| Aim of the task |
Your answer should be every line of the records that contains the word "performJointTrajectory".

| Task material |
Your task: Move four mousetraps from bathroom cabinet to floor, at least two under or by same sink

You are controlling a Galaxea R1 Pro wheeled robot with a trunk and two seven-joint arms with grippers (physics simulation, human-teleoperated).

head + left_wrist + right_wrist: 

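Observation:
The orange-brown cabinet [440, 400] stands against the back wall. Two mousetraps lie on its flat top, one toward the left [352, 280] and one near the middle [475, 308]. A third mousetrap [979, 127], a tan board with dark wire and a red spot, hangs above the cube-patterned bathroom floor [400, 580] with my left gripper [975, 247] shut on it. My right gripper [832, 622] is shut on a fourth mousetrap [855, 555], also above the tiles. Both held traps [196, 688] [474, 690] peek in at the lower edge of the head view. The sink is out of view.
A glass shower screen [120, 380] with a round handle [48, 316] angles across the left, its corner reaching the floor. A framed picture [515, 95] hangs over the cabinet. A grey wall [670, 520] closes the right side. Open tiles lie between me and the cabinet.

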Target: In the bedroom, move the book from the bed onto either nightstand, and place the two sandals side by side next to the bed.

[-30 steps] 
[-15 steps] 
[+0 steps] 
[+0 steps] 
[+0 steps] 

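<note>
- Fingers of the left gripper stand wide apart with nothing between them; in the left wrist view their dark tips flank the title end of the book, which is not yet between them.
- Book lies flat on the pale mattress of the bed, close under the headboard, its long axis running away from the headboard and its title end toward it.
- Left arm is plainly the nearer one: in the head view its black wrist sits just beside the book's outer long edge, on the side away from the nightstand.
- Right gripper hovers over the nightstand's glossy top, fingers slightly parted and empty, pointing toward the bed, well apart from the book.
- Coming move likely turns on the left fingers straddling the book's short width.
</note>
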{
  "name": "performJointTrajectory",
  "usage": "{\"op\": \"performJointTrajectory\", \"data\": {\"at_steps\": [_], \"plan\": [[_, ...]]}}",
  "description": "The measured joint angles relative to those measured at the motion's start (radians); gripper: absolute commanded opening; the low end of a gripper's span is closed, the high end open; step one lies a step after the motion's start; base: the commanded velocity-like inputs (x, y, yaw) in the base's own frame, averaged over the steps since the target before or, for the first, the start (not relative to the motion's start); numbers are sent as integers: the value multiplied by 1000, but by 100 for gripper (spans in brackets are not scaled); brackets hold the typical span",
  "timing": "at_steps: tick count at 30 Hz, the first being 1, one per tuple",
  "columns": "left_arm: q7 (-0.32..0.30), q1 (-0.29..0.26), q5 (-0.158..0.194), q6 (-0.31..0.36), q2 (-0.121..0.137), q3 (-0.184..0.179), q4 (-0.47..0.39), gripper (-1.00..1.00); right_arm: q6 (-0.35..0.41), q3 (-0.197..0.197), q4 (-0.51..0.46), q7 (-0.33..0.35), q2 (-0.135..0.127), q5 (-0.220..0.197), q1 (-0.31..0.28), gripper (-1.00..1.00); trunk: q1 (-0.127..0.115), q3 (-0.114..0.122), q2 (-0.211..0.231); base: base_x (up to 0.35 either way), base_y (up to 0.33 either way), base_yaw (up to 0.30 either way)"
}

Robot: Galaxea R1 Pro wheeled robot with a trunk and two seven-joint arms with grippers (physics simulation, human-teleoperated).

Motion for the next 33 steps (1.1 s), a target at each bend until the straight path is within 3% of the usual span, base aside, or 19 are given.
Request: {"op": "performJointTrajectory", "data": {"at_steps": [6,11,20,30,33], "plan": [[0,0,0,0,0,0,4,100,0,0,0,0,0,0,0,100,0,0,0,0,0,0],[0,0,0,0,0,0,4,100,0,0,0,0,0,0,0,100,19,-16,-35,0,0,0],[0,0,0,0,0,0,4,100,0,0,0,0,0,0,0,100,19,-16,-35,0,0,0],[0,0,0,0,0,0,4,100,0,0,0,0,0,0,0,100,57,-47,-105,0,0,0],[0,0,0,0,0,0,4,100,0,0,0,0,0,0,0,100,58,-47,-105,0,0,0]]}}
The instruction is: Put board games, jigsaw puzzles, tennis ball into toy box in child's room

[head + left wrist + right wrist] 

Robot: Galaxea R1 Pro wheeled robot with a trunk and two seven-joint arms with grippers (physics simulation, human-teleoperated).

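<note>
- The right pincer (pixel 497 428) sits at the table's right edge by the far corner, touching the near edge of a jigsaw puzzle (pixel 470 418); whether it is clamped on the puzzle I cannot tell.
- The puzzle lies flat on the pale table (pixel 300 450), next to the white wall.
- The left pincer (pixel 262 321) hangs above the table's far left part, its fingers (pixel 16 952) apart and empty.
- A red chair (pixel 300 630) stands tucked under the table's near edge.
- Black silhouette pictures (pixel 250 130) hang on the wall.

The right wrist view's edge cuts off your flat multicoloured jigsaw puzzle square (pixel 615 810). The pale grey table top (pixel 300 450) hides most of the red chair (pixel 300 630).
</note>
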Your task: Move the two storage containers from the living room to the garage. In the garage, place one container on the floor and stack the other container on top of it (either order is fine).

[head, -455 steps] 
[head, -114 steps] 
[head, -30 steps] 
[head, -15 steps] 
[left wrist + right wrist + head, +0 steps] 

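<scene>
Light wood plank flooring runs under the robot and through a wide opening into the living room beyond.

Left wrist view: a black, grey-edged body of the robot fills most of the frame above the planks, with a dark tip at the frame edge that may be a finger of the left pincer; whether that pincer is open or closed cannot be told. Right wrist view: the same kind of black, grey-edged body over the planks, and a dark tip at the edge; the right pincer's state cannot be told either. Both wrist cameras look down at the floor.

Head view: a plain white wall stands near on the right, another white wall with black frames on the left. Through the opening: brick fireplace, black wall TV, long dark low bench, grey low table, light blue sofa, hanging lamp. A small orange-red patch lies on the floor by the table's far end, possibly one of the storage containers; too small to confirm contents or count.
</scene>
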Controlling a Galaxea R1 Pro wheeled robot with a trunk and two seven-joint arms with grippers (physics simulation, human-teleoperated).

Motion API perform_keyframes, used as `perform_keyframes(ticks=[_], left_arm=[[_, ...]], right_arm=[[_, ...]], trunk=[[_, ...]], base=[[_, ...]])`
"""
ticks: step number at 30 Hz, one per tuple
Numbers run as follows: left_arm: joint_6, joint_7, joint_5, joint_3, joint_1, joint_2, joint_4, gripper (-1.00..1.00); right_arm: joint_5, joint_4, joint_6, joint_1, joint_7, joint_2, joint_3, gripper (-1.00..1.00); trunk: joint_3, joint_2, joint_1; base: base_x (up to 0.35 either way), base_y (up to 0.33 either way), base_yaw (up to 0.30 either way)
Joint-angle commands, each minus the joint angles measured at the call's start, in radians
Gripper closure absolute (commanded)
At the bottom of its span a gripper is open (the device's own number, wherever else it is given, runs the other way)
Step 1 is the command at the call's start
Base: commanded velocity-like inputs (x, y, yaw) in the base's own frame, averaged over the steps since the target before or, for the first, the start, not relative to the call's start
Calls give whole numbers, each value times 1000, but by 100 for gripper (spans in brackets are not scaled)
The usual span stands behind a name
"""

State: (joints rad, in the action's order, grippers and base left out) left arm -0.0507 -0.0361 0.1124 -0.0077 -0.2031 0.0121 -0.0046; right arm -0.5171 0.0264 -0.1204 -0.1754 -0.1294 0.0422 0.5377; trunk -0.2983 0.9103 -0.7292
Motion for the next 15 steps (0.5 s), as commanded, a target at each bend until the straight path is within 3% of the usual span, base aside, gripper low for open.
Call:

| Output below |
  "name": "performJointTrajectory",
  "usage": "{\"op\": \"performJointTrajectory\", \"data\": {\"at_steps\": [_], \"plan\": [[_, ...]]}}",
Request: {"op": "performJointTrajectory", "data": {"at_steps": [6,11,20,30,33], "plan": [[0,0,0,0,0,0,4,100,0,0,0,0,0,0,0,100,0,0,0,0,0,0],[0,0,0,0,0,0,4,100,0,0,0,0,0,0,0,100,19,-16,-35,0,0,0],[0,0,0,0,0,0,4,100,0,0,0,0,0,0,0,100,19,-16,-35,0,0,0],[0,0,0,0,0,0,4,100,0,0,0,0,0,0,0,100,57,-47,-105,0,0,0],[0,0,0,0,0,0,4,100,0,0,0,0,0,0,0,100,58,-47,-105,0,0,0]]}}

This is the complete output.